• **WHAT IS BEING ASKED**
Print the material below exactly as it stands, please, from its first line to the line holding "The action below", with no pictures.

• **INPUT DATA**
****************************************
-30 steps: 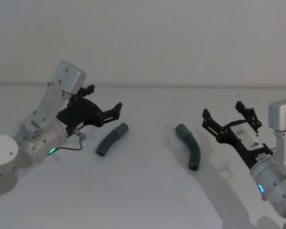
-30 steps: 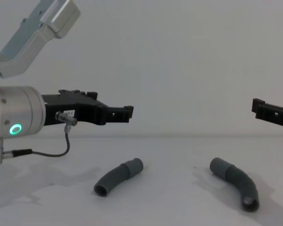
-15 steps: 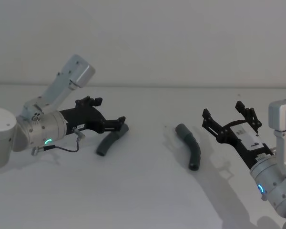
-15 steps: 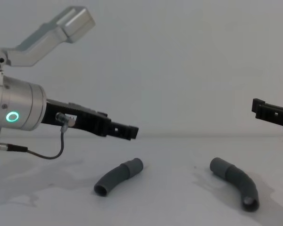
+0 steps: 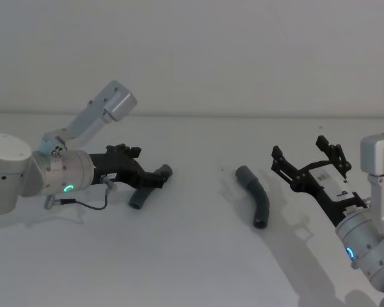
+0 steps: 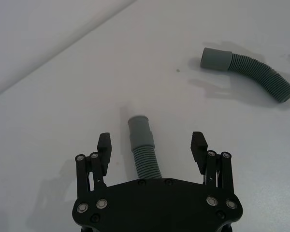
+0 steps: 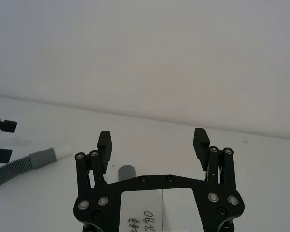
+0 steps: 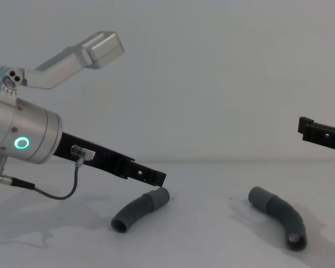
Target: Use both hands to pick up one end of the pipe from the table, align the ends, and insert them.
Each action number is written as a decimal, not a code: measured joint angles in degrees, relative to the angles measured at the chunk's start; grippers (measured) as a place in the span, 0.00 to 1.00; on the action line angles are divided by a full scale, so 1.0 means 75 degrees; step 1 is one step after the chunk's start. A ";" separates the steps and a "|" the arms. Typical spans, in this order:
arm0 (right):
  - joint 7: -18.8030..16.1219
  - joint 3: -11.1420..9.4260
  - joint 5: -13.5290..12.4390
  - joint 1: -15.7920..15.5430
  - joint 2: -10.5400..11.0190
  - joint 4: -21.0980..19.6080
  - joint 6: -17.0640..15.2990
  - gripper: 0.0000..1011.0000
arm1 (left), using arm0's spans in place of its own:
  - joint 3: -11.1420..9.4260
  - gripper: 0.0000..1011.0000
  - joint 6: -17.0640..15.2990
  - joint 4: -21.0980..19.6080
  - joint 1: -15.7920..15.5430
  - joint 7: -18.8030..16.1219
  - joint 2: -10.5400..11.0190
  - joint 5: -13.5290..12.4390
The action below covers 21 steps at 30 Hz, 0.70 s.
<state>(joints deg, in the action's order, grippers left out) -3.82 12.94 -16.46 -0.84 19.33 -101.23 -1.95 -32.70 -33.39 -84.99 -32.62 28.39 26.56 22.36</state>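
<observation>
Two curved dark-grey ribbed pipe pieces lie apart on the white table [image 5: 192,256]. The left piece [image 5: 146,190] [image 8: 137,210] lies between the spread fingers of my open left gripper [image 5: 155,180] [image 6: 152,141], which is low over its ribbed part. Its grey collar [image 6: 139,128] points away from the gripper and is untouched. The right wrist view shows this piece [image 7: 19,165] with a white tip. The right piece [image 5: 257,199] [image 8: 279,215] [image 6: 251,72] lies free. My right gripper [image 5: 297,146] [image 7: 152,137] hovers open to its right, above the table.
The table runs back to a plain pale wall. Bare surface lies between the two pieces and in front of them. The left arm's cable [image 8: 61,192] hangs just above the table beside the left piece.
My left gripper has tilted down and moved forward, from above and left of the left piece to astride it. The right arm and both pieces have stayed put.
</observation>
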 joint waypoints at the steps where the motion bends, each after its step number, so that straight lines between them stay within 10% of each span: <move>1: 0.0000 0.0000 0.0000 0.0000 0.0000 0.0000 0.0000 0.99 | -0.0015 0.99 -0.0020 0.0027 -0.0021 0.0002 -0.0011 0.0002; 21: 0.0000 0.0000 0.0000 0.0000 0.0000 0.0000 0.0000 0.99 | -0.0165 0.99 -0.0486 0.0352 -0.0231 -0.0171 -0.0174 -0.0024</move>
<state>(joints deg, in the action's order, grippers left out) -3.83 12.94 -16.46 -0.84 19.33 -101.23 -1.95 -33.94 -37.04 -82.35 -34.35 27.11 25.26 22.18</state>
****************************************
• **COMPLETED TASK**
-30 steps: 
-30 steps: 
-15 steps: 
-15 steps: 
+0 steps: 
+0 steps: 
+0 steps: 
+0 steps: 
Target: Use both hands to pick up one end of the pipe from the table, align the ends, and insert them.
Each action number is written as a decimal, not a code: measured joint angles in degrees, relative to the angles measured at the chunk's start; grippers (measured) as a place in the span, 0.00 to 1.00; on the action line angles are divided by a full scale, so 1.0 means 75 degrees; step 1 is one step after the chunk's start. A ";" separates the steps and a "|" the arms. Typical spans, in this order:
arm0 (right):
  - joint 7: -18.8030..16.1219
  - joint 3: -11.1420..9.4260
  - joint 5: -13.5290..12.4390
  - joint 1: -15.7920..15.5430
  - joint 2: -10.5400..11.0190
  - joint 4: -21.0980..19.6080
  - joint 6: -17.0640..15.2990
  - gripper: 0.0000..1011.0000
arm1 (left), using arm0's spans in place of its own:
  - joint 3: -11.1420..9.4260
  - gripper: 0.0000..1011.0000
  - joint 6: -17.0640..15.2990
  - joint 4: -21.0980..19.6080
  - joint 1: -15.7920..15.5430
  - joint 7: -18.8030..16.1219
  - joint 2: -10.5400..11.0190
  - joint 5: -13.5290..12.4390
The action below covers 21 steps at 30 Hz, 0.70 s.

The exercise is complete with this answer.